▶ What needs to be done: Once the images are set aside, print the remaining lines below exactly.

+++++

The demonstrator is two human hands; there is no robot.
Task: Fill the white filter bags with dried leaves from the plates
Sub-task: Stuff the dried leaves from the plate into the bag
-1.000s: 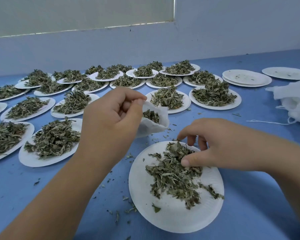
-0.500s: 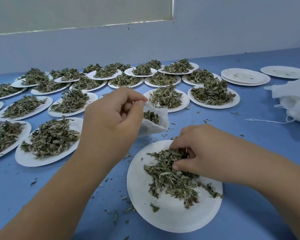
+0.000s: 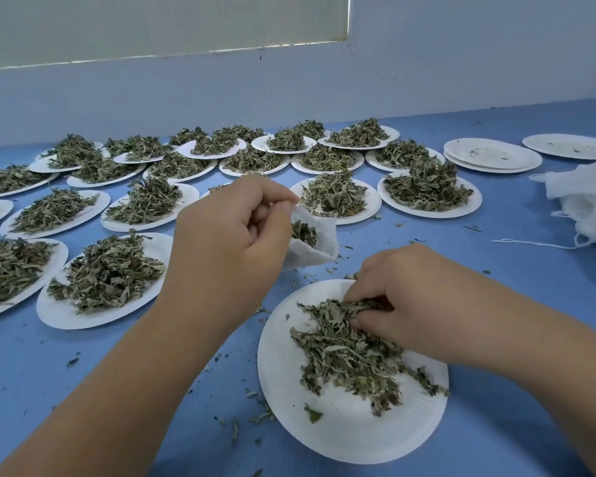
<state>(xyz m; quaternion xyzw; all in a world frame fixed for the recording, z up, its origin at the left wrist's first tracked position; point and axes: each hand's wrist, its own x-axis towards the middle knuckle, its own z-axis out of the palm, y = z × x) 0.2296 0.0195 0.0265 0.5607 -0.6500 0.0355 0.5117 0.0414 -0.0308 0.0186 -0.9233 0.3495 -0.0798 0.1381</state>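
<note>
2 hands are over the table [image 3: 83, 373]. The left hand [image 3: 227, 249] pinches the white bag [image 3: 312, 251] at its rim; the bag is just right of the thumb, leaves inside. The right hand [image 3: 403, 297] grips dried leaves [image 3: 344, 352] on the near plate [image 3: 341, 428].

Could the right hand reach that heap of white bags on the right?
Probably yes: the white bags lie on the right hand's side, nothing but table and a loose string between; it grips dried leaves now.
</note>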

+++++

▶ Reply to the exercise:
The demonstrator is two human hands; there is no robot.
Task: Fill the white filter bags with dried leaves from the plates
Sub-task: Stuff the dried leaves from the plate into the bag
-1.000s: 
-0.500s: 
+0.000s: 
<state>(xyz m; quaternion xyzw; all in a world frame fixed for the recording, z up, its origin at the left wrist's first tracked position; point and axes: each hand's wrist, its own x-axis towards the middle knuckle, its own z-axis out of the palm, y = z × x) 0.2296 0.0195 0.0265 0.5607 -0.6500 0.0355 0.5117 0.0414 -0.0308 0.0186 -0.9233 0.3495 -0.0798 0.1381</state>
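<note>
2 hands are over the table [image 3: 83, 373]. The left hand [image 3: 227, 249] pinches the white bag [image 3: 312, 251] at its rim; the bag is just right of the thumb, leaves inside. The right hand [image 3: 403, 297] grips dried leaves [image 3: 344, 352] on the near plate [image 3: 341, 428].

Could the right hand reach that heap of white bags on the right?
Probably yes: the white bags lie on the right hand's side, nothing but table and a loose string between; it grips dried leaves now.
</note>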

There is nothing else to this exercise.